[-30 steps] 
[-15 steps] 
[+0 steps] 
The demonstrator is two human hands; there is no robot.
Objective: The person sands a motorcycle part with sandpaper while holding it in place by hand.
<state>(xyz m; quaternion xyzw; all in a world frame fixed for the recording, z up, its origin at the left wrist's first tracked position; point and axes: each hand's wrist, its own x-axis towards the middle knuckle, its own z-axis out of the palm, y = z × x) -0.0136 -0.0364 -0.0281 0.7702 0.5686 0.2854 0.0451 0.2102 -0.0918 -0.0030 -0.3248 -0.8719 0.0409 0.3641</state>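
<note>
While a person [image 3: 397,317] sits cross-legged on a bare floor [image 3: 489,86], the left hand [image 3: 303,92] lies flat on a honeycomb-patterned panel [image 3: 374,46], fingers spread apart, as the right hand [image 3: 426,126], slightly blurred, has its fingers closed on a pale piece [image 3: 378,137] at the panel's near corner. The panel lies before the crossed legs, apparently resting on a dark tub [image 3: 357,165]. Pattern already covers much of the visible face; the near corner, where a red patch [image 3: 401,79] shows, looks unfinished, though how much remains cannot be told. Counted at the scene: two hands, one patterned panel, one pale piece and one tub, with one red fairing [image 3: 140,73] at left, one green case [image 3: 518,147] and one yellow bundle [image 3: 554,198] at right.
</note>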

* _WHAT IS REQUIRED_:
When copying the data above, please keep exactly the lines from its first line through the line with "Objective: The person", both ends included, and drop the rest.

* _SOLUTION TO THIS PROBLEM_:
[-30 steps] 
[-15 steps] 
[+0 steps] 
The demonstrator is two human hands; there is no robot.
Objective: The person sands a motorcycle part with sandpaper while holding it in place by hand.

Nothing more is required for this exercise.